→ Task requirements: Line by line, repeat all the material exactly as it appears.

→ Recorded data:
::::::::::
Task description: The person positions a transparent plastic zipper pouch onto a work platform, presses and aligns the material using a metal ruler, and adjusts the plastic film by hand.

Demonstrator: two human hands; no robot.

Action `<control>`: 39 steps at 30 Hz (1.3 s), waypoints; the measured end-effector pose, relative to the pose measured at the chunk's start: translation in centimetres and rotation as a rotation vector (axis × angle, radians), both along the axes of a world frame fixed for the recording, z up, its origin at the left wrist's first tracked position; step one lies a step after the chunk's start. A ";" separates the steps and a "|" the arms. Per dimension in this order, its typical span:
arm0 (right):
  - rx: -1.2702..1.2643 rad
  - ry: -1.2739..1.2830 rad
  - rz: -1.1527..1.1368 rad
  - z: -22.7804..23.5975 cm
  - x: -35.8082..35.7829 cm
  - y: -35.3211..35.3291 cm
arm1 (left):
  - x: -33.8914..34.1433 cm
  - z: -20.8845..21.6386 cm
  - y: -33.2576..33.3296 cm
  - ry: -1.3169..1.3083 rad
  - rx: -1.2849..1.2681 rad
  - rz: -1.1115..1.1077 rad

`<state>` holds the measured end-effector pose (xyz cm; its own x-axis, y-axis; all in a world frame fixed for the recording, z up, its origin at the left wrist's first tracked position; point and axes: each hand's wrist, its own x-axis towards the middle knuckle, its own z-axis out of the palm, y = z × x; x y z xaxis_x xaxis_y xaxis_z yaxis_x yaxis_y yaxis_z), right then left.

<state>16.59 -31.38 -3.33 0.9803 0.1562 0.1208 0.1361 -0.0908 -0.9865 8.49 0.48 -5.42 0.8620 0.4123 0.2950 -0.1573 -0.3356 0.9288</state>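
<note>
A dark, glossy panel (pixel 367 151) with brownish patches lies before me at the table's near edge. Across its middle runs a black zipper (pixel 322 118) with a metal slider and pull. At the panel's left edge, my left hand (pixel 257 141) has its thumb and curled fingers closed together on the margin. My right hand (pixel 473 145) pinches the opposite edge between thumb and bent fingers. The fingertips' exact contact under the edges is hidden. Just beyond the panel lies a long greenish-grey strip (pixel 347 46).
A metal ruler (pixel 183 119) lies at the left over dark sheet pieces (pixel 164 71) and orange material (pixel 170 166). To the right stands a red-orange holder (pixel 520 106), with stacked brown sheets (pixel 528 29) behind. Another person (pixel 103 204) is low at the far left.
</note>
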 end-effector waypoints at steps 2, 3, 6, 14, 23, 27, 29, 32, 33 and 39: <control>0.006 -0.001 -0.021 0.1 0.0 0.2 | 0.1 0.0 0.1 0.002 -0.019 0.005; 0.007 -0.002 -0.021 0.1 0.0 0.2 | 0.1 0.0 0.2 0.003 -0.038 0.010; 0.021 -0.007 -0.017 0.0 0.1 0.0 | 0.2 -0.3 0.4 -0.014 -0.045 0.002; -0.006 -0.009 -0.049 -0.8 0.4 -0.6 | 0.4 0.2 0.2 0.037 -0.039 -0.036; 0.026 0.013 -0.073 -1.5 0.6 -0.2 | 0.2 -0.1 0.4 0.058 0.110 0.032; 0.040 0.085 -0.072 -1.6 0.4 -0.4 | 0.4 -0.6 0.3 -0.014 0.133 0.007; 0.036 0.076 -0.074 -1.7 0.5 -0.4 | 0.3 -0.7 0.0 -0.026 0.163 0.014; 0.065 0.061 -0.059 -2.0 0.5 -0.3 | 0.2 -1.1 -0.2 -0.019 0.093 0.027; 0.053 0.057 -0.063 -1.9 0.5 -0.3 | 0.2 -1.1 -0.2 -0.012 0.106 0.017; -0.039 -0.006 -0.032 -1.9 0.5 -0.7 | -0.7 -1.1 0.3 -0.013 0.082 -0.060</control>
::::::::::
→ Output below:
Task description: The person positions a transparent plastic zipper pouch onto a work platform, presses and aligns the material using a metal ruler, and adjusts the plastic film by hand.

Demonstrator: two human hands; no robot.

Action `<control>`: 39 steps at 30 Hz (1.3 s), waypoints; the measured end-effector pose, relative to the pose measured at the chunk's start: translation in centimetres and rotation as a rotation vector (axis × angle, radians), both along the axes of a world frame fixed for the recording, z up, its origin at the left wrist's first tracked position; step one lies a step after the chunk's start. A ";" separates the steps and a "|" the arms. Per dimension in this order, its typical span:
arm0 (right):
  - rx: -1.2702..1.2643 rad
  - ry: -1.2739..1.2830 rad
  - rz: -1.1527..1.1368 rad
  - z: -22.7804..23.5975 cm
  - x: -35.8082..35.7829 cm
  - y: -35.3211..35.3291 cm
arm1 (left):
  - x: -33.8914..34.1433 cm
  - z: -20.8845..21.6386 cm
  - y: -33.2576..33.3296 cm
  - ry: -1.3169..1.3083 rad
  - rx: -1.2849..1.2681 rad
  - rz: -1.1115..1.1077 rad

`<state>` holds the measured end-effector pose (xyz cm; its own x-axis, y-axis; all in a world frame fixed for the recording, z up, its origin at the left wrist's first tracked position; point and axes: each hand's wrist, its own x-axis towards the middle knuckle, its own z-axis out of the palm, y = z × x; x y z xaxis_x xaxis_y xaxis_z yaxis_x yaxis_y yaxis_z), right then left.

<state>16.59 -31.38 -3.33 0.9803 0.1562 0.1208 0.1361 -0.0908 -0.9865 8.49 0.48 -5.42 0.8620 0.4123 0.2950 -0.1573 -0.3356 0.9288</state>
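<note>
A dark, glossy panel (pixel 367 151) with brownish patches lies before me at the table's near edge. Across its middle runs a black zipper (pixel 322 118) with a metal slider and pull. At the panel's left edge, my left hand (pixel 257 141) has its thumb and curled fingers closed together on the margin. My right hand (pixel 473 145) pinches the opposite edge between thumb and bent fingers. The fingertips' exact contact under the edges is hidden. Just beyond the panel lies a long greenish-grey strip (pixel 347 46).
A metal ruler (pixel 183 119) lies at the left over dark sheet pieces (pixel 164 71) and orange material (pixel 170 166). To the right stands a red-orange holder (pixel 520 106), with stacked brown sheets (pixel 528 29) behind. Another person (pixel 103 204) is low at the far left.
</note>
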 end-effector waypoints at steps 2, 3, 6, 14, 23, 27, 29, 32, 33 and 39: <control>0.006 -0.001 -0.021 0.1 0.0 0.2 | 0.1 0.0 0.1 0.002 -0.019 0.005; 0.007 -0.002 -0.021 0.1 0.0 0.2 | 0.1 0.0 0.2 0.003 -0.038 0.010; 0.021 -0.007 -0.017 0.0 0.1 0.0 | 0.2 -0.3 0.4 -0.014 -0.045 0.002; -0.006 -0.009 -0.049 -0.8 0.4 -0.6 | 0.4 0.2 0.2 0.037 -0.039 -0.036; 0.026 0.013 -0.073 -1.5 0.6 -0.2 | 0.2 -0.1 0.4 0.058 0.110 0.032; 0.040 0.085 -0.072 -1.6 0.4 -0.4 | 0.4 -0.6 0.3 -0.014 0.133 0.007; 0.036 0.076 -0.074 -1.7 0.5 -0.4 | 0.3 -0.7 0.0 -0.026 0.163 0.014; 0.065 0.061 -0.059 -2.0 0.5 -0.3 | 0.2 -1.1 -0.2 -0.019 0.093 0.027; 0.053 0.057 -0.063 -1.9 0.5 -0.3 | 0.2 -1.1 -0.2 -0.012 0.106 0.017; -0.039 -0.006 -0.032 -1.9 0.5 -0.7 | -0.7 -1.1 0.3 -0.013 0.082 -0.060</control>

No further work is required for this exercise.